I went back to my bed alone; I missed her.


Monday, October 17, 2011

One Night . . .




The limitless darkness around, made me nervous.  As the last shimmer of light has been put out, I suddenly felt conscious. I could feel my pulse racing as the heart started pumping more than usual. I felt a hand on me and I twitched.

Breathing was getting difficult. I was not expecting it. I felt the soft skin on my chest. I could feel the warmth of her body as she came closer. The faint perfume was still lingering on her. It was the first time we were so close. In a moment, I felt the weight of her body against me. I put my hand around and enveloped her in my arms. The darkness around suddenly felt cozy and warm. As we got closer to each other, I just hoped for a never ending night. 

Tuesday, October 11, 2011

I Wish . . .

It sneaked in through the shades.  As I felt the warmth of its touch, I woke up and slide the shades. Morning was beautiful as the early rays bounced of the mist that settled down over night. The tiny droplets of water on the edges bore the images of the surroundings. I arched back to pull my dropping boxers, when I saw her lying in the bed wrapped under the sheets. Her back was smooth and radiated in the early morning light. I put the shades back properly trying to protect her from the hands of belligerent rays trying to touch her bare skin.

I longed to get back to her and cuddle into her. The thought itself was so strong that I had to force myself into the kitchen. I took many precautions to make sure that the noise from the kitchen did not disturb her sleep. I quickly filled up the table with multiple options of breakfast and went back to her. As I slipped my hand around her smooth skin, I could feel her hand pulling me closer and holding me tight. I loved the expression on her face. I so wished that I could remain like that forever, leaving everything.

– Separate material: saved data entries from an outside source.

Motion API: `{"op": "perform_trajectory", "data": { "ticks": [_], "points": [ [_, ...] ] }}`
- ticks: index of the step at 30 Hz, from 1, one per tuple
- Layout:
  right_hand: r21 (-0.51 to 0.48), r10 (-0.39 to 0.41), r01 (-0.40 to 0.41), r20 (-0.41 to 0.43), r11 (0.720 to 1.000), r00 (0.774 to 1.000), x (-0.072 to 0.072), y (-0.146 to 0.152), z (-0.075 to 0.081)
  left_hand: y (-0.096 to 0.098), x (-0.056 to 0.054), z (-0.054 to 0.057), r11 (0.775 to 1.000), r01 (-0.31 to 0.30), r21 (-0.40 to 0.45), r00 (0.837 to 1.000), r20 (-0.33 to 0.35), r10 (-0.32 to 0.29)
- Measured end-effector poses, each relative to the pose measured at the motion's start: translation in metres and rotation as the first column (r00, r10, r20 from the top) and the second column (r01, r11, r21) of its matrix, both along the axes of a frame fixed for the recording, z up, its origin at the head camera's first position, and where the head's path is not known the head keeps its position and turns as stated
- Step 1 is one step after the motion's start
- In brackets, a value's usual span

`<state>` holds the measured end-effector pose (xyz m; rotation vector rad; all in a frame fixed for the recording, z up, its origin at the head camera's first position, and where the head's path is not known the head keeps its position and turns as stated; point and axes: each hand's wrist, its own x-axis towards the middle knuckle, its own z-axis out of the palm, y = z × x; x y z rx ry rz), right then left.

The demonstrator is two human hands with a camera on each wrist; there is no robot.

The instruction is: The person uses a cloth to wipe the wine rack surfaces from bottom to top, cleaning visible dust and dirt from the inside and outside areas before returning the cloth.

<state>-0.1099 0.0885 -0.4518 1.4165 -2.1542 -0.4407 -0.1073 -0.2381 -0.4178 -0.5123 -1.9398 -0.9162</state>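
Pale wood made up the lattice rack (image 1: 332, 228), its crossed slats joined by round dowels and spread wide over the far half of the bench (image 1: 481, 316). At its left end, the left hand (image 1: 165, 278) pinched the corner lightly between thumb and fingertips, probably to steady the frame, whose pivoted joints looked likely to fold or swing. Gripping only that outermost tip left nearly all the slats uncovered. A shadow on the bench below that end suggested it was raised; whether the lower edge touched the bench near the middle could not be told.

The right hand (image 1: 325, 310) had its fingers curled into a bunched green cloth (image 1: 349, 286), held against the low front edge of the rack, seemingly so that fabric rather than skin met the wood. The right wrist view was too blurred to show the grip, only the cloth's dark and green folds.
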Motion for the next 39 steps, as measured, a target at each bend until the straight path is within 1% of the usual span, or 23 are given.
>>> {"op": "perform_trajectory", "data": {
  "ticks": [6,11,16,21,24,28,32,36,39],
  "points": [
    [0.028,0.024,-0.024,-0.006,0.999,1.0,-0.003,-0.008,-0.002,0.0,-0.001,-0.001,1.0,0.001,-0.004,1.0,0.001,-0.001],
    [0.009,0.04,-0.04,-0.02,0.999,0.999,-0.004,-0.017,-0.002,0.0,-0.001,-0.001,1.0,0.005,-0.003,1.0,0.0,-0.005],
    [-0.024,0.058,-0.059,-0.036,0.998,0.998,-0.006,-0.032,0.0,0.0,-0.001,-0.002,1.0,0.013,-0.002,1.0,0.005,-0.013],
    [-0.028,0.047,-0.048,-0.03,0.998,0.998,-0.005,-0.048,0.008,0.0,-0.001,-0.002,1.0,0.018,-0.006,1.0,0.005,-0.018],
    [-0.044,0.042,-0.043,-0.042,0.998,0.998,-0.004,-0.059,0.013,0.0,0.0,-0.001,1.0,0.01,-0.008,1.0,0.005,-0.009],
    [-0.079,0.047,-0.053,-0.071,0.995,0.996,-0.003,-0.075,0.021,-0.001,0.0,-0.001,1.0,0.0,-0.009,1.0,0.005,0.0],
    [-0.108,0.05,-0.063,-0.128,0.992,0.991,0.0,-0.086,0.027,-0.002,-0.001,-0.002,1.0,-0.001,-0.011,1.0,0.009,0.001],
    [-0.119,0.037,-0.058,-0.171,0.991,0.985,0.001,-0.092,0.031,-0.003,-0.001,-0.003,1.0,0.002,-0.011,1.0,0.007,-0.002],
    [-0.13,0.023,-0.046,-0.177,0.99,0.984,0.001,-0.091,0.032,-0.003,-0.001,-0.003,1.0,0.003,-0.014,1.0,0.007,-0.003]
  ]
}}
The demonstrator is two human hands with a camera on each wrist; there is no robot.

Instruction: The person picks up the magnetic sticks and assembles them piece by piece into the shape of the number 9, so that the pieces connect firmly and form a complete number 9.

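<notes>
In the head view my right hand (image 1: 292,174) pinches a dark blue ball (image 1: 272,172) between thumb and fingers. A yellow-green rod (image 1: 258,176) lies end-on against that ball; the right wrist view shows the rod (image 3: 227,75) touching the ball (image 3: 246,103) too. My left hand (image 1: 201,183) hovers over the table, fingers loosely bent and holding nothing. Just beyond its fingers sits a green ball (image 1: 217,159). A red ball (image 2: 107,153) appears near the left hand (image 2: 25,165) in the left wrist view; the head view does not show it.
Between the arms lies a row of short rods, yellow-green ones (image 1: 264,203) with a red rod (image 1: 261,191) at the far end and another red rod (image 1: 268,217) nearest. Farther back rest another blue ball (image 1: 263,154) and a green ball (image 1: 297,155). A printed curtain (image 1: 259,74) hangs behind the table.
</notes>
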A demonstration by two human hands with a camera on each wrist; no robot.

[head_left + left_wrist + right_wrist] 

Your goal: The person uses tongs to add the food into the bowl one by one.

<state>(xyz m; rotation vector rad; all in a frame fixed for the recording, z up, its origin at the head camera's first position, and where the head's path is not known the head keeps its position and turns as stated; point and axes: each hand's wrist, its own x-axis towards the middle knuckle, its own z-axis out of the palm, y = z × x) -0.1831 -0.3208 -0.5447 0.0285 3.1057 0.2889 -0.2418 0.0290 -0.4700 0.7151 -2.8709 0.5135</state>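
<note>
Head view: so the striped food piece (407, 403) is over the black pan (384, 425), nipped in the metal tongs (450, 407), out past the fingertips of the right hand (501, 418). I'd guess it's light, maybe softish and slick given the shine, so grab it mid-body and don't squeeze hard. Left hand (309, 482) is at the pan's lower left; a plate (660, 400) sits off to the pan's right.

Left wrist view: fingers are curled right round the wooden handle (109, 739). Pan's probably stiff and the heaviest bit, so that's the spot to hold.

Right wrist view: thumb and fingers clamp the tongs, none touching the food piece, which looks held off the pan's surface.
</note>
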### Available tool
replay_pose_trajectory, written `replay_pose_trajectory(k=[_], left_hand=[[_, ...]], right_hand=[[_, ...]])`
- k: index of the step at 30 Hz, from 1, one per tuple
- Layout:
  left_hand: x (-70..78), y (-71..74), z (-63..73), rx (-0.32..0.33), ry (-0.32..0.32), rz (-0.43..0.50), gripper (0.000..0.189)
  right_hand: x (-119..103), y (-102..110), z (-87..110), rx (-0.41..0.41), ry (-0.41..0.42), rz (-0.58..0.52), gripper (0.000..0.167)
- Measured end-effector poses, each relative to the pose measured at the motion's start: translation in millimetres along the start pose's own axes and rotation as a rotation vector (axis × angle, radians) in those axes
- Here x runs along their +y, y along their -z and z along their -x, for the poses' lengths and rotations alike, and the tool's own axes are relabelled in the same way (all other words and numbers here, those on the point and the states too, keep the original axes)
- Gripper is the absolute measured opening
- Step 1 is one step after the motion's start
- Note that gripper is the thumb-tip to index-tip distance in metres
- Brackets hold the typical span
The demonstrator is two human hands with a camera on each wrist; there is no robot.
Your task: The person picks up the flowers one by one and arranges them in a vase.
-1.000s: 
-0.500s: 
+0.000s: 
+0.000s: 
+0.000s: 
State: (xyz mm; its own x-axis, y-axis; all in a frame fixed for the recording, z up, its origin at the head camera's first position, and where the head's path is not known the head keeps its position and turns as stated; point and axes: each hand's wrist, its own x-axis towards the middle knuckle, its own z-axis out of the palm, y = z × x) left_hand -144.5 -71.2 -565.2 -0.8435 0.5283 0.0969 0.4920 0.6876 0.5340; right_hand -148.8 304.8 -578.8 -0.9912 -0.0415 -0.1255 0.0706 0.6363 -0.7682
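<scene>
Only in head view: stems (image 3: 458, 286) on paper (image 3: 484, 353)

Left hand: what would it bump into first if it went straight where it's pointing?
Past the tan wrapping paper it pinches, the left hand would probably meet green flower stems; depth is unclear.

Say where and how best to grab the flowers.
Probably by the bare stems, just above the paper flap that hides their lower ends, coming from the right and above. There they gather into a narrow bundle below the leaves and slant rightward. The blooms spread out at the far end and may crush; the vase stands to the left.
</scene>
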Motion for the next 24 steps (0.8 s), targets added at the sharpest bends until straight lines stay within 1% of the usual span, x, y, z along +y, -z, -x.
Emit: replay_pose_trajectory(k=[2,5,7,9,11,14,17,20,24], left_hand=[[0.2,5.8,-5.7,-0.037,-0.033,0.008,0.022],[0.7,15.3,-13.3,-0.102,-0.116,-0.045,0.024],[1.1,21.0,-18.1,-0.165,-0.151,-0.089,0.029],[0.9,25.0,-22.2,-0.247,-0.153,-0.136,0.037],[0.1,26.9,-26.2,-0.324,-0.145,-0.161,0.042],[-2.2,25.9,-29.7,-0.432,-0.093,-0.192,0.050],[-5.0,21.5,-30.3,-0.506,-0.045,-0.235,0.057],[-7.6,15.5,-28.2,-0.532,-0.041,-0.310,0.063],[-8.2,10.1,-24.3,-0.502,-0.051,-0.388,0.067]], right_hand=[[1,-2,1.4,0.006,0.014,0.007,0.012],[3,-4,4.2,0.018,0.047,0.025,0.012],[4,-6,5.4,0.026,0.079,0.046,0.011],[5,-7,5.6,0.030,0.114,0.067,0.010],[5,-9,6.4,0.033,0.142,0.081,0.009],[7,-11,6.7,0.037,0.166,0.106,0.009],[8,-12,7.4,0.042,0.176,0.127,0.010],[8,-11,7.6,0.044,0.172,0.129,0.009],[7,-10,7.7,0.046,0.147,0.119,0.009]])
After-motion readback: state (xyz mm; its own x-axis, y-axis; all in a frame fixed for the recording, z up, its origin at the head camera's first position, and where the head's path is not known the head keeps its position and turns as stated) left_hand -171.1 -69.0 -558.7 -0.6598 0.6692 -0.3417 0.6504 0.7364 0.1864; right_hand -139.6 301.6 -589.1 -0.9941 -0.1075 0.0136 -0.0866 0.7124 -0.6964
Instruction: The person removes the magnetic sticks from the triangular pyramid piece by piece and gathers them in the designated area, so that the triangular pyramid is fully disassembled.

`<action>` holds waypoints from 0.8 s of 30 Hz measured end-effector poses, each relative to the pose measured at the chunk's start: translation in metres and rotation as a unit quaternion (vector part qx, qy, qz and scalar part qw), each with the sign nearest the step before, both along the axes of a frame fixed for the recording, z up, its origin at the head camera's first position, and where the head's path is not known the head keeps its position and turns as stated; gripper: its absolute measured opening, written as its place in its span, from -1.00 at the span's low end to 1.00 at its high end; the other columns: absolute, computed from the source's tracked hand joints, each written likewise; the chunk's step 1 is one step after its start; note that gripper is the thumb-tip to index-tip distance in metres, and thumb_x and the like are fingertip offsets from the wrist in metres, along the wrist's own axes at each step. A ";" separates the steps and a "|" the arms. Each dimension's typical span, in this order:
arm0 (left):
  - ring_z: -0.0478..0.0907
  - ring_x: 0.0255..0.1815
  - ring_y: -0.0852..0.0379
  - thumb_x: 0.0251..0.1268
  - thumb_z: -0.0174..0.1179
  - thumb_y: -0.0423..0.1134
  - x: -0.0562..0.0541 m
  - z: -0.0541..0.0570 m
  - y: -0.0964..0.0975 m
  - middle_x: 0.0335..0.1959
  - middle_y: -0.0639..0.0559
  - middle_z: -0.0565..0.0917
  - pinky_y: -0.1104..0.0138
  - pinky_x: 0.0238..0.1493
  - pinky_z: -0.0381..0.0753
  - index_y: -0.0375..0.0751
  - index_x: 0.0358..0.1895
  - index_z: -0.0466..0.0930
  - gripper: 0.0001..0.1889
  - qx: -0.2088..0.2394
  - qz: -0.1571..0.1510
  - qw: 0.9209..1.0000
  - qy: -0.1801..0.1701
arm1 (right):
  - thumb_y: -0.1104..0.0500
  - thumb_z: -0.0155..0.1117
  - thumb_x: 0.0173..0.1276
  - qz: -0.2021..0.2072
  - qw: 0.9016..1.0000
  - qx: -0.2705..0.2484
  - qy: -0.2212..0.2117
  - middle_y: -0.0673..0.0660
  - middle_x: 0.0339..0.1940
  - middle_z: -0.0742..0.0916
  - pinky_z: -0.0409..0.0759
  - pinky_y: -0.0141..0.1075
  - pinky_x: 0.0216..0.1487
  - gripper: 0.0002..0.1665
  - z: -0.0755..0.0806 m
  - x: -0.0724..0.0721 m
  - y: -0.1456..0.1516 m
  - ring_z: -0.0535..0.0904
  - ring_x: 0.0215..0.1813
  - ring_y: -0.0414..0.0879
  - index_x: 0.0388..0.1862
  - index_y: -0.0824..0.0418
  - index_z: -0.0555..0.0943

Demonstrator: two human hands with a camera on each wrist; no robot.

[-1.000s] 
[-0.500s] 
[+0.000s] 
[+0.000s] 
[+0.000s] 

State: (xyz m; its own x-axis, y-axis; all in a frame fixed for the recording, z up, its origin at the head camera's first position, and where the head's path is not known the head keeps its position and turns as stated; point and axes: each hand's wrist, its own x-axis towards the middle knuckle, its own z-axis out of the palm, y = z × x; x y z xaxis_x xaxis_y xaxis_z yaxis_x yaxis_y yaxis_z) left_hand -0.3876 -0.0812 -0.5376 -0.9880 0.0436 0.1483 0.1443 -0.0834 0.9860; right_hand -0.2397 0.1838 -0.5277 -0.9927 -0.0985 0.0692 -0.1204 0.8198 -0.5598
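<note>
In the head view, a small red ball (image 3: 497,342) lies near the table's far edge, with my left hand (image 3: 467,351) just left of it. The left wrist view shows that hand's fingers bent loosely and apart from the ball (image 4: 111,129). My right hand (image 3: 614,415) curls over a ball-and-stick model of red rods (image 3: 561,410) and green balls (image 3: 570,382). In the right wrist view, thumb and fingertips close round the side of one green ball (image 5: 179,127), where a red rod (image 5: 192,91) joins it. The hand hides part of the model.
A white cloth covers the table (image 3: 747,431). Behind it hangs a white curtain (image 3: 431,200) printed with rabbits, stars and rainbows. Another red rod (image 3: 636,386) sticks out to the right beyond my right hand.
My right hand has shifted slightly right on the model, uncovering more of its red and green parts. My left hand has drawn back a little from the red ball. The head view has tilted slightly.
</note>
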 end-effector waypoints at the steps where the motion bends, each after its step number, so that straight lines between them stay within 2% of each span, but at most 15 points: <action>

I had to do it. I slowly moved up so that I could get a clear view of her face. I swooped down to her ear and slowly whispered. She acknowledged it as she planted a kiss. I kissed her back on the forehead and moved her to smell the hot breakfast waiting to be devoured. She pulled up the sheets to cover herself as she rested her back on the bed.  She smilingly outstretched her arms for a warm hug.

As I leaned forward for it, I hit the seat ahead and woke up. It was a dream? I felt bad and happy at the same time. I was feeling lighter. I adjusted myself and closed my eyes hoping to continue the pleasant experience. Suddenly the whole plane shook as if it was caught in turbulence. I woke up to find my friend standing by my side holding my drink and giving me a weird stare. I looked at him in disbelief and closed my eyes wishing that it was a dream.